WHAT IS BEING ASKED — Repeat exactly the lines below that lie between the line with "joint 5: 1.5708" and the line with "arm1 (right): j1", counting both of those lines as part of the answer.

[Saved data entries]
Start of Block
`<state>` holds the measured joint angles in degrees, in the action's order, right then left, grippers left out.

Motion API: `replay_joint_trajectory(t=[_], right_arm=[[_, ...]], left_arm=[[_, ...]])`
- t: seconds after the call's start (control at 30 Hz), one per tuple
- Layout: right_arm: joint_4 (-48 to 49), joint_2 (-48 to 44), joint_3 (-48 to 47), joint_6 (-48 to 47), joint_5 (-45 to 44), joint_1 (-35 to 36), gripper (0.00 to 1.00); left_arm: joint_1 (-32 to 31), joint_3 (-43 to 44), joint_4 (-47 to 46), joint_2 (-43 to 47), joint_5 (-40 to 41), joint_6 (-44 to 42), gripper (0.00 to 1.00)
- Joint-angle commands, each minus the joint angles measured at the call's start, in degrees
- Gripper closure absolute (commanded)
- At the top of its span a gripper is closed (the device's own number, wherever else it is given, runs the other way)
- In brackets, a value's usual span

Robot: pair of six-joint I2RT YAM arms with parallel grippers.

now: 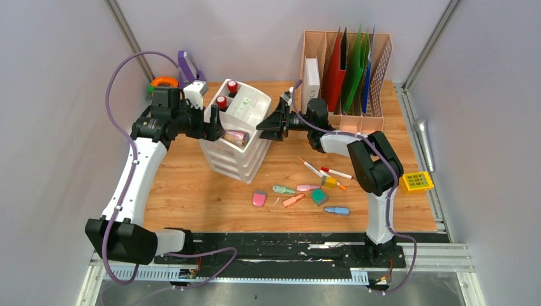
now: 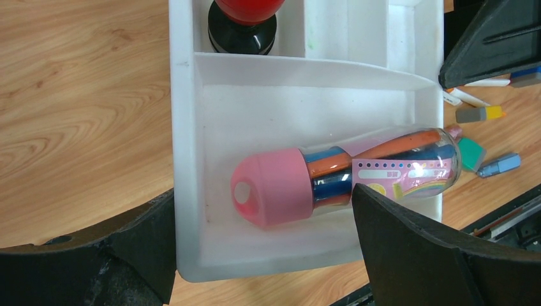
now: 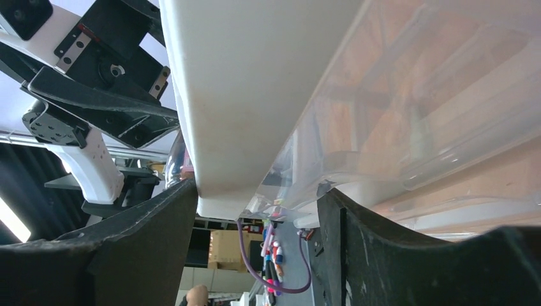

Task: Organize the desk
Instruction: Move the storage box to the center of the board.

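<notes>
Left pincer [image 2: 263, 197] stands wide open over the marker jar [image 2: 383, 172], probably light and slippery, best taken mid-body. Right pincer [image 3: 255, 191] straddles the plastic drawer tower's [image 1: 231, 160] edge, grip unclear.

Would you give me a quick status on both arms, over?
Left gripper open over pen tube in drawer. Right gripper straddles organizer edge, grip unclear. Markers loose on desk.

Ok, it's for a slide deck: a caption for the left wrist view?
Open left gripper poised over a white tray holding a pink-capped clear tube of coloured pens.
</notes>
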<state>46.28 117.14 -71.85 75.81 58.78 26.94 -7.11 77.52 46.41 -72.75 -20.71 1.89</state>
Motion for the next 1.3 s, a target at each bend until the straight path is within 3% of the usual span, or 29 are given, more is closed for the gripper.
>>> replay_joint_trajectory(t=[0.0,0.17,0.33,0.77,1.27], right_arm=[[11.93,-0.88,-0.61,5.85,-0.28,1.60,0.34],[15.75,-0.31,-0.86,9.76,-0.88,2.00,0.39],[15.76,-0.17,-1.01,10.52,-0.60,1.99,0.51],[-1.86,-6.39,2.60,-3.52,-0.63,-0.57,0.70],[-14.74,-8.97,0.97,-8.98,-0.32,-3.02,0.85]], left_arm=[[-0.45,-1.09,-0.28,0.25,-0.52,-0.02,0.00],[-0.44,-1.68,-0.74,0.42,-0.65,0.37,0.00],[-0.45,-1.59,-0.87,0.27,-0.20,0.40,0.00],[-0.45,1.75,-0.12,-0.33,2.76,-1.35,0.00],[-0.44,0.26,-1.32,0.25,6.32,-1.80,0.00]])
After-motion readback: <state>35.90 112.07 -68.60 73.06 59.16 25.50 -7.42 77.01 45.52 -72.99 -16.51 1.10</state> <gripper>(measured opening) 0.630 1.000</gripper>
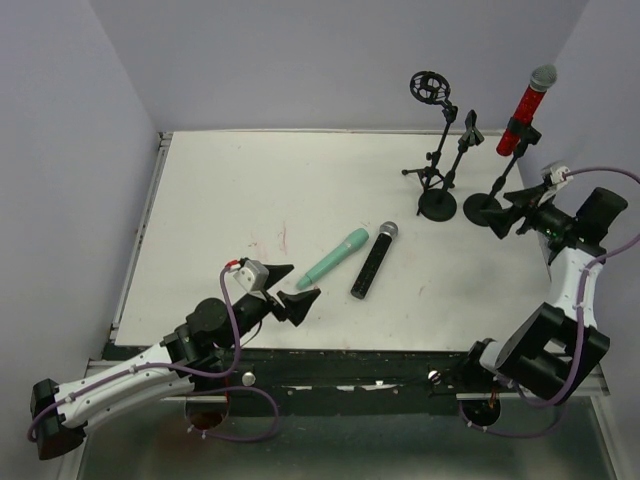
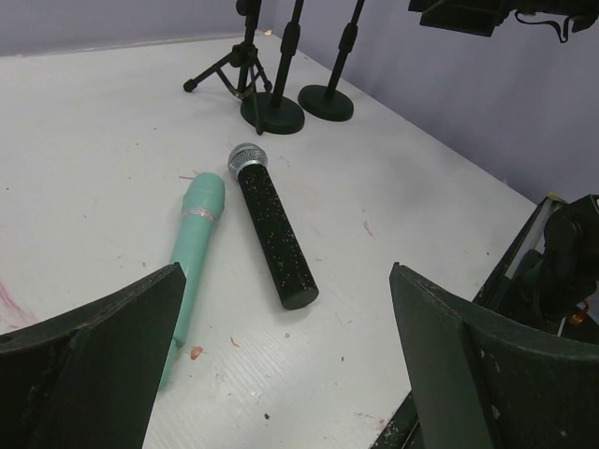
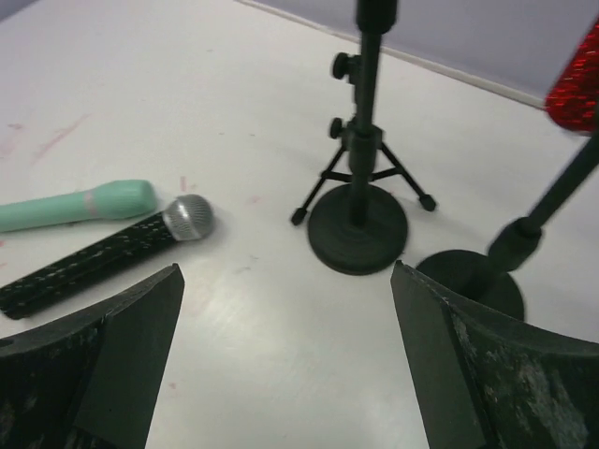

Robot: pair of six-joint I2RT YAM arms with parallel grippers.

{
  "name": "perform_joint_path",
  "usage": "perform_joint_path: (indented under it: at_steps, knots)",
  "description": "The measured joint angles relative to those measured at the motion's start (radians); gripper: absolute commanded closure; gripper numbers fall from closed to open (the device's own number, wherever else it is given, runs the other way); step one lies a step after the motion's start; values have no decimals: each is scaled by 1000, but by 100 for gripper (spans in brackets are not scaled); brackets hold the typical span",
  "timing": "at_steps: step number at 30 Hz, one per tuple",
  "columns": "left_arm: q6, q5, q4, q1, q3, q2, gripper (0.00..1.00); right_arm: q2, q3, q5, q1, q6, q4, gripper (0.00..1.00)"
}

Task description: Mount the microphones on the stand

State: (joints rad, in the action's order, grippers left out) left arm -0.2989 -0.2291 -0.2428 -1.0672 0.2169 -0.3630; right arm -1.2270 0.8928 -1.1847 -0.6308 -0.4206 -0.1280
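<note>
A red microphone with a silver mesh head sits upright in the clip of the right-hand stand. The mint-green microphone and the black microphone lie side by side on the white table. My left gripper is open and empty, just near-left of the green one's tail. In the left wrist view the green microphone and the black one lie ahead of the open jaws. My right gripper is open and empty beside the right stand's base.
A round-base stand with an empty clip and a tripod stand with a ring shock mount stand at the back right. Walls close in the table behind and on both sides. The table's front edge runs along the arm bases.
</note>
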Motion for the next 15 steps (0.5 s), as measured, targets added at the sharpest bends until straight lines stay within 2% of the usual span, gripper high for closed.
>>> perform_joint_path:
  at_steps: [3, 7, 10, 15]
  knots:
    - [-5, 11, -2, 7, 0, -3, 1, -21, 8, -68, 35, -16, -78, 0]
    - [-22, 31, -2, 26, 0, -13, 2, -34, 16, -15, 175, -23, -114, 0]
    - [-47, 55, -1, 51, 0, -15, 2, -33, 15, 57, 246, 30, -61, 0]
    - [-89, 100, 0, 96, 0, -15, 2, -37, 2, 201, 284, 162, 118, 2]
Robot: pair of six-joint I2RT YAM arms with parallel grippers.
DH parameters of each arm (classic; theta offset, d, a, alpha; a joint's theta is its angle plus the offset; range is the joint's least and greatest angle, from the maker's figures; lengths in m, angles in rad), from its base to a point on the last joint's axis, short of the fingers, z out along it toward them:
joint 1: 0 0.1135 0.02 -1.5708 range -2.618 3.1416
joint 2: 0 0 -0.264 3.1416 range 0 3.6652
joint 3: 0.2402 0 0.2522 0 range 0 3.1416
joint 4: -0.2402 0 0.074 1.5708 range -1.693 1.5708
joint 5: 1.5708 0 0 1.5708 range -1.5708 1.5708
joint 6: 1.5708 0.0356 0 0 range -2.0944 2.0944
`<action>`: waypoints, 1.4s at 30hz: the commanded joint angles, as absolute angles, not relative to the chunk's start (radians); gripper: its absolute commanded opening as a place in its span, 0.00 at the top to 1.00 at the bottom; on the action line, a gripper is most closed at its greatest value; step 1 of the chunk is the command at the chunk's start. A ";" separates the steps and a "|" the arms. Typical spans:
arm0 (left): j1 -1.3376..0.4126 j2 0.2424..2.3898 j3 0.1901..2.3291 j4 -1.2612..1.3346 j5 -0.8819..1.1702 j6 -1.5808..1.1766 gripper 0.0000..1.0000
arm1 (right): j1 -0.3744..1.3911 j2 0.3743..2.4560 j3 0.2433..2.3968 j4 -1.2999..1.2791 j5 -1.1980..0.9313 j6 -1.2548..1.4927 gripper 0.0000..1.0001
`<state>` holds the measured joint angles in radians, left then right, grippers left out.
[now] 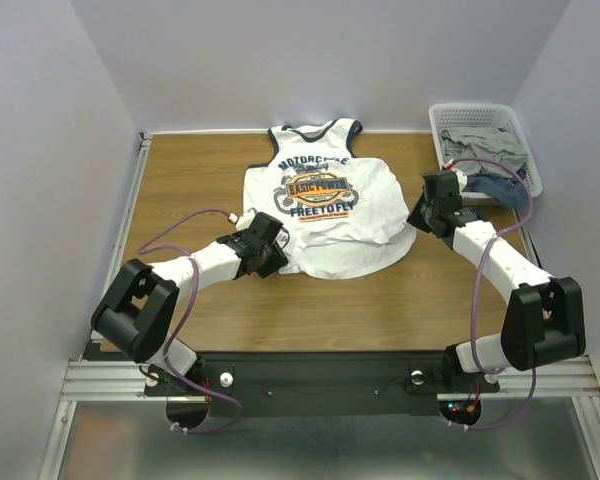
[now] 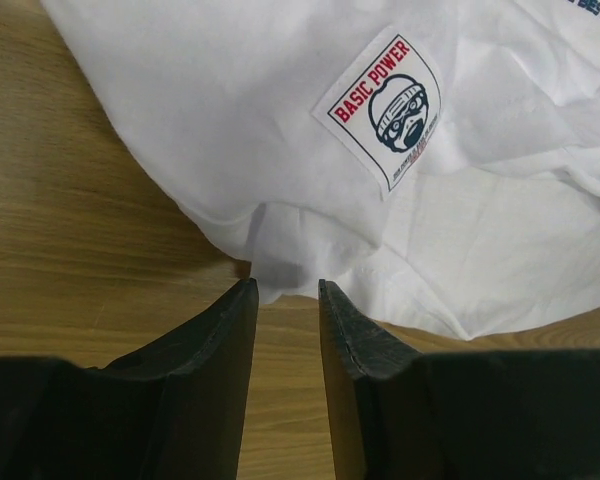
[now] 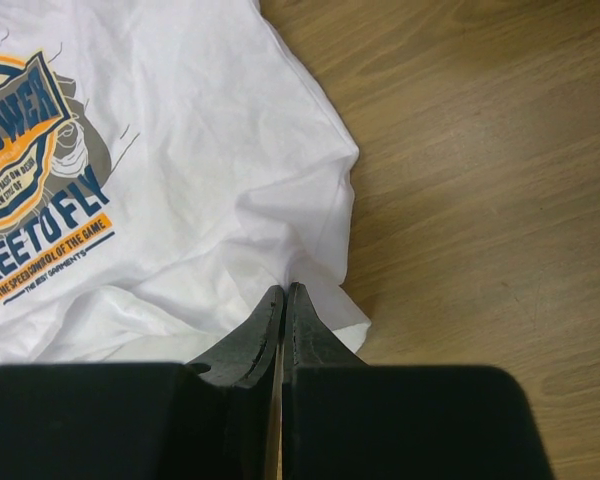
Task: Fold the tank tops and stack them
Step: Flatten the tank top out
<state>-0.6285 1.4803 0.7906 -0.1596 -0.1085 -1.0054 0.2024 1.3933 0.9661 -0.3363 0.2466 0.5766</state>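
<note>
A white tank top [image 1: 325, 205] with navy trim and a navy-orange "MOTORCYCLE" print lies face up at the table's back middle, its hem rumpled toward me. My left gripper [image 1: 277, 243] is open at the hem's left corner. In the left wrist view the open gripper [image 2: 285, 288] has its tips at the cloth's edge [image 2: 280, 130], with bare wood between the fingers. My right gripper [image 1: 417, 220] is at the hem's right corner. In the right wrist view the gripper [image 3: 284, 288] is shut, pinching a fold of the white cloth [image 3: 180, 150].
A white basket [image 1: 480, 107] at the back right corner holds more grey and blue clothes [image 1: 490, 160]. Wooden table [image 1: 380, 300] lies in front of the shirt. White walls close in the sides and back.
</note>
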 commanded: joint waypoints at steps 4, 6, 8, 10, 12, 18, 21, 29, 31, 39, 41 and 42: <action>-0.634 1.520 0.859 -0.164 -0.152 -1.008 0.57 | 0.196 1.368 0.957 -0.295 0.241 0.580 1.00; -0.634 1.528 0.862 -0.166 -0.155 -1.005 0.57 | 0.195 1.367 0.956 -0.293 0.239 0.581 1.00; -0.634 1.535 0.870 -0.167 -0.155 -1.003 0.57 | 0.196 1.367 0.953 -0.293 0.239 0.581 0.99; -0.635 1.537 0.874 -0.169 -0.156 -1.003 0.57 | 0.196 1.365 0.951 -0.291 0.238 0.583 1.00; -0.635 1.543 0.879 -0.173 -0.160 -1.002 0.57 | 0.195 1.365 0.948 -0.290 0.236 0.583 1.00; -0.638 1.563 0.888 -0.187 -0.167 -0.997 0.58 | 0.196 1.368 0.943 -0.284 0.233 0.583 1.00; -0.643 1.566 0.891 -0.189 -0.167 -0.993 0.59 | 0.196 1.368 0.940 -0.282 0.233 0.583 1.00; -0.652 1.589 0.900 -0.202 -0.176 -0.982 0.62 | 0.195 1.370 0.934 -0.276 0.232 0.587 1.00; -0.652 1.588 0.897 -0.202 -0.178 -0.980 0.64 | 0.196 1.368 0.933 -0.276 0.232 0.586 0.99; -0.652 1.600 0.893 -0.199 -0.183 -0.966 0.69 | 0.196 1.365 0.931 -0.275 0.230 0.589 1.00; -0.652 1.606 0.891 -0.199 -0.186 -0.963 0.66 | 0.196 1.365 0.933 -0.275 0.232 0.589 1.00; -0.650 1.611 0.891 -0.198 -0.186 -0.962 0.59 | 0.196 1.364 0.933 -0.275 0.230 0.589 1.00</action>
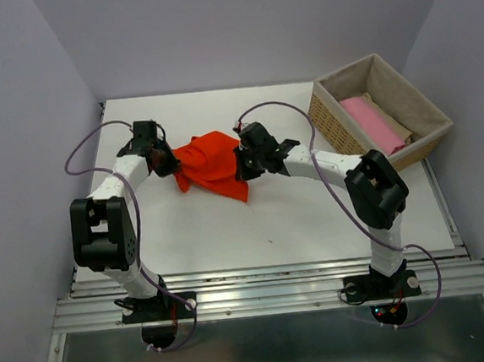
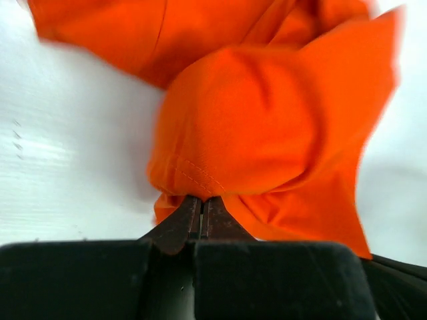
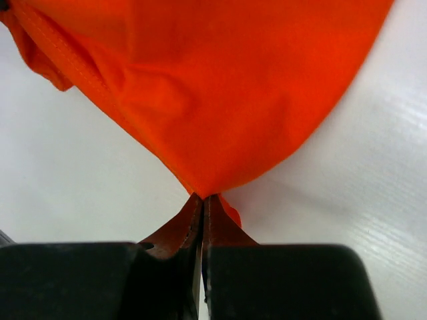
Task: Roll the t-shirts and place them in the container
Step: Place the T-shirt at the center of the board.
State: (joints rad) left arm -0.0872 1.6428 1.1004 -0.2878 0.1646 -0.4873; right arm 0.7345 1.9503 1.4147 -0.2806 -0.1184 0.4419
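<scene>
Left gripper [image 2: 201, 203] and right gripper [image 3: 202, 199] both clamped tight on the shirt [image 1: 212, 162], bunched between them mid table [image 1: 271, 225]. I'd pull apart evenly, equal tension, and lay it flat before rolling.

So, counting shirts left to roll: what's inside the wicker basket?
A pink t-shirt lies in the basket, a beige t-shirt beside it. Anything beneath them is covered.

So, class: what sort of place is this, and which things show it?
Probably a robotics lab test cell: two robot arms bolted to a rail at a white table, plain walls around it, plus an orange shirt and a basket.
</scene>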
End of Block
ANSWER SECTION —
joint 5: 1.5708 0 0 1.5708 range -1.5708 1.5708
joint 6: 1.5708 0.0356 0 0 range -2.0944 2.0944
`<action>`: waypoints, 1.4s at 30hz: the commanded joint angles, as absolute angles, not relative to the chunk's start (radians); gripper: its absolute commanded opening as a place in its span, 0.00 at the top to 1.00 at the bottom; on the action line, a gripper is most closed at its greatest value; step 1 of the chunk is the command at the chunk's start. A ";" separates the steps and a "|" the arms. Typical spans:
arm0 (left): j1 -1.3376..0.4126 j2 0.2424..2.3898 j3 0.1901..2.3291 j4 -1.2612..1.3346 j5 -0.8819..1.1702 j6 -1.5808..1.1766 gripper 0.0000..1.0000
arm1 (right): j1 -0.3744..1.3911 j2 0.3743..2.4560 j3 0.2433..2.3968 j4 -1.2999..1.2791 j5 -1.1980..0.9313 j6 -1.2548..1.4927 gripper 0.0000..1.0001

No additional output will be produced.